§ **Task objective**:
Below are the records; collect from them each line containing the string "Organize".

-- Opening Marker --

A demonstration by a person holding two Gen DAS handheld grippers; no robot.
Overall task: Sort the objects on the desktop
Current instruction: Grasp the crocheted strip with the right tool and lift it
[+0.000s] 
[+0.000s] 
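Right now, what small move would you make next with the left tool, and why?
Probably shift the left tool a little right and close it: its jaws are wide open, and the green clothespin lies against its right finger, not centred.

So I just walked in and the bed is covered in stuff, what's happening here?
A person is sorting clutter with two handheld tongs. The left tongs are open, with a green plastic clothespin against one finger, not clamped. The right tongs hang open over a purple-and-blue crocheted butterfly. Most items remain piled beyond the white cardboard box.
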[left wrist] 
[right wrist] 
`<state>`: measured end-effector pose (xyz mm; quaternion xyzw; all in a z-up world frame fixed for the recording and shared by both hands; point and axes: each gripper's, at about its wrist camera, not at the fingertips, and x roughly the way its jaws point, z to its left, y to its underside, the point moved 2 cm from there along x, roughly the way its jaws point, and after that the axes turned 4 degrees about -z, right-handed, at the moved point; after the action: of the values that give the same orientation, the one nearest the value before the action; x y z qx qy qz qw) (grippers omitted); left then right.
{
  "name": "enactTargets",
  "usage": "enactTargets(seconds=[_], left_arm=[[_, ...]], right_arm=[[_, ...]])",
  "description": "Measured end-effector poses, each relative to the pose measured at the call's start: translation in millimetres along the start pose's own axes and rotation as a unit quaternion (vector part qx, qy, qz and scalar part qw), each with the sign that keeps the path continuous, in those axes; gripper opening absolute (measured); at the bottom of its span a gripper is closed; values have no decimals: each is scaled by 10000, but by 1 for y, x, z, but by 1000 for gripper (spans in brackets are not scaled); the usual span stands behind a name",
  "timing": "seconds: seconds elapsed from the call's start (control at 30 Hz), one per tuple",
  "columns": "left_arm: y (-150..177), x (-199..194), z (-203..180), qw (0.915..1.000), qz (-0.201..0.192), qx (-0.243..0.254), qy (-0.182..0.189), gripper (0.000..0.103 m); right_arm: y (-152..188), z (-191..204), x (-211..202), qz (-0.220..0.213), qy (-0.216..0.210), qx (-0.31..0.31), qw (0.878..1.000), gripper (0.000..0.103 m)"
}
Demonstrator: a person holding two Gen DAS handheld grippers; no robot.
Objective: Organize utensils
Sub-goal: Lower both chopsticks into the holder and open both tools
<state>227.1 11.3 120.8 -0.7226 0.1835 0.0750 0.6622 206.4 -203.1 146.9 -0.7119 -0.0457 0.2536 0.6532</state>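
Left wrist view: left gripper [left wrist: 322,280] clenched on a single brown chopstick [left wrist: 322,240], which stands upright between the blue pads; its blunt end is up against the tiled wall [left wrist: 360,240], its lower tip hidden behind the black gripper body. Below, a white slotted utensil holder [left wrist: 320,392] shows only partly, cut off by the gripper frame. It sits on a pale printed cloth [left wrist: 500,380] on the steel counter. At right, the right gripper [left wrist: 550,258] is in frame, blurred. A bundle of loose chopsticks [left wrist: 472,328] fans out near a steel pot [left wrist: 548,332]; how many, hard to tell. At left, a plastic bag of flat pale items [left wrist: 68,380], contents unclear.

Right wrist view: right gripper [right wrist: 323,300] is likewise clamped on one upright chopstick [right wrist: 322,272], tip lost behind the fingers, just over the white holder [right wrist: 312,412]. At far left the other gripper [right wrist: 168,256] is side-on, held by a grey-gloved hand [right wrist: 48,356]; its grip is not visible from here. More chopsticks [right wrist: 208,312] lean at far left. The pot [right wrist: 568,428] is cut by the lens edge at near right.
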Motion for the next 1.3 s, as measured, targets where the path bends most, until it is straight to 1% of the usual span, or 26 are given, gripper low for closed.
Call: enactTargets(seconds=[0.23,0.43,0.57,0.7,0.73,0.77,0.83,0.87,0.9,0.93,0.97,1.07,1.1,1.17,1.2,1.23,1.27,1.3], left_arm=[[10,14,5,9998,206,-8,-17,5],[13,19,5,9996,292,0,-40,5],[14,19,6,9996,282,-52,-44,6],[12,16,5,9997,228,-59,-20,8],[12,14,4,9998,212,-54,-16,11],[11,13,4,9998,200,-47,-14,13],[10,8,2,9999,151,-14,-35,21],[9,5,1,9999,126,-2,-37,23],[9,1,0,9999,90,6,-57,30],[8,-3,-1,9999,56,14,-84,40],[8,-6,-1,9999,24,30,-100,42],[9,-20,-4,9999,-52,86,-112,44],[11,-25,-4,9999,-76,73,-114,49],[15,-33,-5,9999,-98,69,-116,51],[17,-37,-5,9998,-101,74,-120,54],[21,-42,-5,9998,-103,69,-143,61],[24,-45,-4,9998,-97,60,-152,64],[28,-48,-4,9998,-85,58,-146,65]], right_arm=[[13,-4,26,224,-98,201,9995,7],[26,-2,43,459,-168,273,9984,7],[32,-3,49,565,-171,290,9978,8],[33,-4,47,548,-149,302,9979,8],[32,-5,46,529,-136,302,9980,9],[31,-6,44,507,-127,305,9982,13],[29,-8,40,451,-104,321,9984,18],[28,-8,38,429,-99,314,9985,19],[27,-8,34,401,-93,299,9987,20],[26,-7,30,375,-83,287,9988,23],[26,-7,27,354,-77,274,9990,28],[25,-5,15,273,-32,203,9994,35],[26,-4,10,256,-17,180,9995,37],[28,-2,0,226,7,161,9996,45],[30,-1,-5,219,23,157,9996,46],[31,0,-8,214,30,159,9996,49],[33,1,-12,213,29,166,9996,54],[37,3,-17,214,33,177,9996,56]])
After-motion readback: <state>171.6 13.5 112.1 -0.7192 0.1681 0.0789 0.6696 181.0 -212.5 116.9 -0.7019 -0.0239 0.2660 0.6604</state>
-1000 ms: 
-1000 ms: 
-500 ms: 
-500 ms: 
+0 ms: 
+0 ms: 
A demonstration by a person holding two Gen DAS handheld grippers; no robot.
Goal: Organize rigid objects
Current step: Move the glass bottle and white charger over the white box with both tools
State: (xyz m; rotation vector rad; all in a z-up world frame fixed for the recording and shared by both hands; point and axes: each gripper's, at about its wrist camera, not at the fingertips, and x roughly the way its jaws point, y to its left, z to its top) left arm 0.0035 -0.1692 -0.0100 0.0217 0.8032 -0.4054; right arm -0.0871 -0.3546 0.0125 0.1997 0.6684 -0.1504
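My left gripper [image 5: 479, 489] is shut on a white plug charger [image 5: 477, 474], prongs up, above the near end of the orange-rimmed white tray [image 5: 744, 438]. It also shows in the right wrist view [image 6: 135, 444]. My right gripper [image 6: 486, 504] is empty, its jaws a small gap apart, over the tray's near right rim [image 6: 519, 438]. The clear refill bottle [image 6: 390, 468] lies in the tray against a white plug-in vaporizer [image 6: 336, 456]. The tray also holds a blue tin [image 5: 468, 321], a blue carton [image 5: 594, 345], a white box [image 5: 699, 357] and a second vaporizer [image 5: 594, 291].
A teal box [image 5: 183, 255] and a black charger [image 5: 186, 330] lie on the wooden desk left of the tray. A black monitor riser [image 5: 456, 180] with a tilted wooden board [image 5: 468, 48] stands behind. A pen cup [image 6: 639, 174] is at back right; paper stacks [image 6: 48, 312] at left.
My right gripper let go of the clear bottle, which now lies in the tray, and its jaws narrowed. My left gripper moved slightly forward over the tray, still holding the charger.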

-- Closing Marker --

§ **Written answer**:
Objective: Organize utensils
Goal: Organize rigid objects

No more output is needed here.